__TASK PROMPT__
Lines containing the word "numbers" are to be copied from the data below.

[AVAILABLE DATA Boundary: Start]

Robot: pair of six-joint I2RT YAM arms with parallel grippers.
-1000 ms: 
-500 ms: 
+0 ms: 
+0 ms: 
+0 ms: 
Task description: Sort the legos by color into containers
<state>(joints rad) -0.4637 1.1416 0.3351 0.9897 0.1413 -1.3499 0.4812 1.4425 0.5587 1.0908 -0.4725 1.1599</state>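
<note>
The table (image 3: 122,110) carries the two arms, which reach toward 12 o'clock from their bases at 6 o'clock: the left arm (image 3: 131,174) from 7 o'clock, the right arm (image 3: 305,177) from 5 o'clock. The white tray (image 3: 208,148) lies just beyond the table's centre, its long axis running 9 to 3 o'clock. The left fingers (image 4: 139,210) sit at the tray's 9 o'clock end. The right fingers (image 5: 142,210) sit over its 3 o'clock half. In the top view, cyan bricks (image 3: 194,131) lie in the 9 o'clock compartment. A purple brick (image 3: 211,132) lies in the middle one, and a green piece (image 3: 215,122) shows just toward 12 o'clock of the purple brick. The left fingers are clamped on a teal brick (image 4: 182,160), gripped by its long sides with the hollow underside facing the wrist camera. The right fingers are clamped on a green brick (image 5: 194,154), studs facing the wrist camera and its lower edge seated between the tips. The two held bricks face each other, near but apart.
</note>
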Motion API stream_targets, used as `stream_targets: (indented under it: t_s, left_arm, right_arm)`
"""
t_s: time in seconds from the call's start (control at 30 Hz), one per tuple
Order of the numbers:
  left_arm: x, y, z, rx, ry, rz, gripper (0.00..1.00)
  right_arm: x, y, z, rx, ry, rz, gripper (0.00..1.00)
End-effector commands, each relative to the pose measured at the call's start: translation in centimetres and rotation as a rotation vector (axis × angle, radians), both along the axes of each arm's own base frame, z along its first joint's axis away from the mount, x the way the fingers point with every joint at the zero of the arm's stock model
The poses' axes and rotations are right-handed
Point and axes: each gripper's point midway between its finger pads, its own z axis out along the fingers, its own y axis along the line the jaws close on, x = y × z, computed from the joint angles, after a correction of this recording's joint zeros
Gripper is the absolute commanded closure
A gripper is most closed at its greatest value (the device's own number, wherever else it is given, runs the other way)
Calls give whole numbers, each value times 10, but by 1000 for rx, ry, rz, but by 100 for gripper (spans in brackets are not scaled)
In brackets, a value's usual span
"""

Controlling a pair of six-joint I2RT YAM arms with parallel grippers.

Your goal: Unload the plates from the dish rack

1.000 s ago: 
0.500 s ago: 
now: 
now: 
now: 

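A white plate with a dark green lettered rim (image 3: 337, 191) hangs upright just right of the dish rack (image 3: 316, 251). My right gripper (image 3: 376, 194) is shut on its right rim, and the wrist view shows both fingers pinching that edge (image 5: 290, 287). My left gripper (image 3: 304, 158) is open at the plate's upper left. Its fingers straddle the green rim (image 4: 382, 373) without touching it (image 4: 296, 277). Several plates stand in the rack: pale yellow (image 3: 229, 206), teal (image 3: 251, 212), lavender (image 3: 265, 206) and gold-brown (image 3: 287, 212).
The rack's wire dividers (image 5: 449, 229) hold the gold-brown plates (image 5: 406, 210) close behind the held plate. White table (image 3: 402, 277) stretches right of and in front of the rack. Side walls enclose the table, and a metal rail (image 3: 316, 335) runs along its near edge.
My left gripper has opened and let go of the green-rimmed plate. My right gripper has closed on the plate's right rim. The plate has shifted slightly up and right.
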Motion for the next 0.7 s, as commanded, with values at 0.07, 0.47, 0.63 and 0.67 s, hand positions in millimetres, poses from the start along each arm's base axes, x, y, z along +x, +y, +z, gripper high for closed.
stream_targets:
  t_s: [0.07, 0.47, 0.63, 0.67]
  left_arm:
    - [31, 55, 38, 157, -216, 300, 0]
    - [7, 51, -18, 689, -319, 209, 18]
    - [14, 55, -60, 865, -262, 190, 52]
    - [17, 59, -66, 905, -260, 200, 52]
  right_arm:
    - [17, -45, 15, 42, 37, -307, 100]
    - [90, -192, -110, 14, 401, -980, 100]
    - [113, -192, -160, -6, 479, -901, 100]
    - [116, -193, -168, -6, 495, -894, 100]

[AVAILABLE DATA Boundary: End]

__RESULT__
Order of the numbers:
Calls give whole numbers, each value times 10, but by 1000 for rx, ry, rz, but by 100 for gripper (spans in brackets are not scaled)

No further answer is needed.